Joel C. Rosenberg steps up to the mic…

Well, I was wrong.

Someone decided to play the judgment card.

As reported on Matthew Paul Turner’s blog today, Christian author and prophecy enthusiast Joel C. Rosenberg wrote that the Colorado wildfires were indeed sent by God to get our attention.

Here’s an excerpt from Rosenberg’s blog yesterday:

Is it possible God is using natural disasters to get our attention? Natural disasters continue unfolding one after another here at home and around the world as they always have. But have you stopped to notice that so many recently are described as ‘historic’ and ‘unprecedented?’ Eight of the ten most expensive hurricanes in American history have happened since 9/11…

The fact is that throughout the Bible and throughout history God has used natural disasters to shake families, cities, regions and entire nations. Why? To get the people’s attention. To warn people to stop drifting and/or rebelling from God and repent…

Thousands of years ago, God told the Hebrew prophet Haggai to write down these words: “For thus says the Lord of hosts, ‘Once more in a little while, I am going to shake the heavens and the earth, the sea also and the dry land. I will shake all the nations… I am going to shake the heavens and the earth. I will overthrow the thrones of kingdoms and destroy the power of the kingdoms of the nations’” (Haggai 2:6-7, 21-22). This is Bible prophecy. This is an intercept from the mind of the all-knowing, all-seeing God of the universe. It is a weather report from the future, if you will, a storm warning… God told us well in advance that he was going to “shake all the nations.” That certainly includes the United States.

Let us urgently begin praying 2 Chronicles 7:14 for our country… time is running short.

OK, first… let’s talk about this Haggai. His oracle was addressed to Jews in the 6th century BC who, on their return from exile, needed a good kick in the pants in order to get working on the new temple.

THAT was the point of the very passage Rosenberg quoted. Not that his readers would know, since he left out the part that doesn’t fit his theory:

This is what the Lord Almighty says: ‘In a little while I will once more shake the heavens and the earth, the sea and the dry land. I will shake all nations, and what is desired by all nations will come, and I will fill this house with glory.’

“This house.” As in, the second temple. The one built in the 6th century BC.
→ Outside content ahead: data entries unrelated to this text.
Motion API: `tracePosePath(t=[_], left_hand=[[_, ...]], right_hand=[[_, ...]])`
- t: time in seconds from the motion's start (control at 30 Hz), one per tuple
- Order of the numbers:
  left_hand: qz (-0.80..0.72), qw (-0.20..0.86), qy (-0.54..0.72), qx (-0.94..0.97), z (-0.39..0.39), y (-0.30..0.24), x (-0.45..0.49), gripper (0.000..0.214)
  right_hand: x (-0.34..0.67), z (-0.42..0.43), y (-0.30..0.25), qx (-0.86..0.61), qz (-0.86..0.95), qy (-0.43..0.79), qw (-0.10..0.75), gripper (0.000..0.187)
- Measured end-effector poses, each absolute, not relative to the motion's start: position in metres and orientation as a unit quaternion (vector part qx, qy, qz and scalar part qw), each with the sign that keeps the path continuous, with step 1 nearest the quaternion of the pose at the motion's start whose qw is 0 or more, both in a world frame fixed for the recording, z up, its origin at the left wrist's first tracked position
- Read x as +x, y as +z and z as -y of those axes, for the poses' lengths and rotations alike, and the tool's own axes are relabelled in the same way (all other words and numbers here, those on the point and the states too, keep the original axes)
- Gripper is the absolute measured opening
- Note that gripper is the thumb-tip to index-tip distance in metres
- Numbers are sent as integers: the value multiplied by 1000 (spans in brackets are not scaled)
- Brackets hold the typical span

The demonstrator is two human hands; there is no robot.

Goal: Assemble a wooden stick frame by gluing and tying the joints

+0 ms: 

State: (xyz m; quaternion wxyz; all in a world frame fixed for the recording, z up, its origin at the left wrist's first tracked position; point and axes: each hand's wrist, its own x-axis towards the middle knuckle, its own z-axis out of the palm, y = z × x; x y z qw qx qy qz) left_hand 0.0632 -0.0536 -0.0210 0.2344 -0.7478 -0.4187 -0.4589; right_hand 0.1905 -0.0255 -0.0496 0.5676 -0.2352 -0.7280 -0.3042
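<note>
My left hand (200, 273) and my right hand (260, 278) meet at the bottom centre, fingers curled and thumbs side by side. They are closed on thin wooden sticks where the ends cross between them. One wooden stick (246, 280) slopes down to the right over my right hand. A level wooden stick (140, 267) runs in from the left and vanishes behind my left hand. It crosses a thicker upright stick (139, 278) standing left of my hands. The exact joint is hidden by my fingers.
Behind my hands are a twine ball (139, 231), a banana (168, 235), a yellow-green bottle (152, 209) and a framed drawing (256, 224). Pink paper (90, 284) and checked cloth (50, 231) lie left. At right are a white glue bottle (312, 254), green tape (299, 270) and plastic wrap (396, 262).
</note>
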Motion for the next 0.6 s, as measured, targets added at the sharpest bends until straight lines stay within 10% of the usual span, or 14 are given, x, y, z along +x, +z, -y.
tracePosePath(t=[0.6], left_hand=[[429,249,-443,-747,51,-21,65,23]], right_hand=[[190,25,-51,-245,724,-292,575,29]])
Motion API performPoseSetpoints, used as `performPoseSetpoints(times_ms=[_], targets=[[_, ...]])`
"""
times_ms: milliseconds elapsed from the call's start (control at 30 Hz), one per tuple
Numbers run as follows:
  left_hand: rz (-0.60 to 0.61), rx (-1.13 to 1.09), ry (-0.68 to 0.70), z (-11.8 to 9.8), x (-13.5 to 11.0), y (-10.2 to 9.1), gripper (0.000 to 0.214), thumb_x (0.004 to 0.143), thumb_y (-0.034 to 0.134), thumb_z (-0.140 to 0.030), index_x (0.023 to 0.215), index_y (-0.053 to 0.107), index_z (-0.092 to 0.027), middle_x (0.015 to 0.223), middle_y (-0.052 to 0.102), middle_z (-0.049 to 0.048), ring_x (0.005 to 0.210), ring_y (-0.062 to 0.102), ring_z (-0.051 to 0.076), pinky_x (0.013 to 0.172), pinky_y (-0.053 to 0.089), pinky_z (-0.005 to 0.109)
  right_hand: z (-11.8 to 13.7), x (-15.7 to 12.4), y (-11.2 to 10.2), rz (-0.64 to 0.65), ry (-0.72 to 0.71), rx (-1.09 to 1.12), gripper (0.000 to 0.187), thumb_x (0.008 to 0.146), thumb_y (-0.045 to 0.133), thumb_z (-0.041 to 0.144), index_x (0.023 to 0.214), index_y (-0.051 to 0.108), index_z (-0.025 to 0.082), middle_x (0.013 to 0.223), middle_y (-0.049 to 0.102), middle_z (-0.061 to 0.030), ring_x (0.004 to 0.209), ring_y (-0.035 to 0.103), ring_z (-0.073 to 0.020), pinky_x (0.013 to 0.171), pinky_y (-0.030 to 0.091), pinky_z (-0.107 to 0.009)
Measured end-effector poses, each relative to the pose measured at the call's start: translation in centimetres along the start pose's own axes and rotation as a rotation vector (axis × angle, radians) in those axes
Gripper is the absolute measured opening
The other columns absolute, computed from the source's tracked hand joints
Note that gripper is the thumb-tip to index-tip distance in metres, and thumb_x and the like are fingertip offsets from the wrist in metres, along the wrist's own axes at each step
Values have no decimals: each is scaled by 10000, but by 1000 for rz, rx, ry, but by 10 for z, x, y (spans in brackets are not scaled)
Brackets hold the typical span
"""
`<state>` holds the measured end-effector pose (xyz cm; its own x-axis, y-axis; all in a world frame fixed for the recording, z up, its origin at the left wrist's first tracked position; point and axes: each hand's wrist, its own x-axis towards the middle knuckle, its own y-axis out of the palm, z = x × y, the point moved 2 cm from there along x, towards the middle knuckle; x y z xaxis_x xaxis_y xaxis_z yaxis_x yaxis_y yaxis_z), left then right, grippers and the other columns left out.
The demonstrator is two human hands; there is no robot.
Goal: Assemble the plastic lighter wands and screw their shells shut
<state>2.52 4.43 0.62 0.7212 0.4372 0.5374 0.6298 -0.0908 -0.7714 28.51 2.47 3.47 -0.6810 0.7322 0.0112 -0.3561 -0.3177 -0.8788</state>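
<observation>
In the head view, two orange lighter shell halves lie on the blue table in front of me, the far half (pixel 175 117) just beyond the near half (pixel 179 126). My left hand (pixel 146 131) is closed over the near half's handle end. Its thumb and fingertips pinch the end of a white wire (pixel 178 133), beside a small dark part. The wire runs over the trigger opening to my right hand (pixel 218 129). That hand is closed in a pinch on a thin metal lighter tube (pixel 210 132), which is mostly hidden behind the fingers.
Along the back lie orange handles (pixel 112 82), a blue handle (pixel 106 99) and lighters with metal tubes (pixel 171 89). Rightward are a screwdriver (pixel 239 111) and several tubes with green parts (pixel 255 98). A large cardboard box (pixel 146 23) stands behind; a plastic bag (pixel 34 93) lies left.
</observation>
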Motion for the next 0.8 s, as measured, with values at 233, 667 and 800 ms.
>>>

When King Solomon built the first temple four hundred years earlier, the glory of Yahweh descended on it (2 Chronicles 7:1-3). That same glory, God’s divine presence on earth, vacated the temple shortly before its destruction in 586 BC (Ezekiel 10).

In order to get construction of the second temple back on track, God promised Haggai that his presence would someday fill the new building, much as it had the old one. According to Christian tradition, this came to pass 500 years later. When Jesus Christ set foot in the finished building, God indeed filled “this house with glory” like never before. The aftershock of his advent reverberated across the nations, just as God had promised.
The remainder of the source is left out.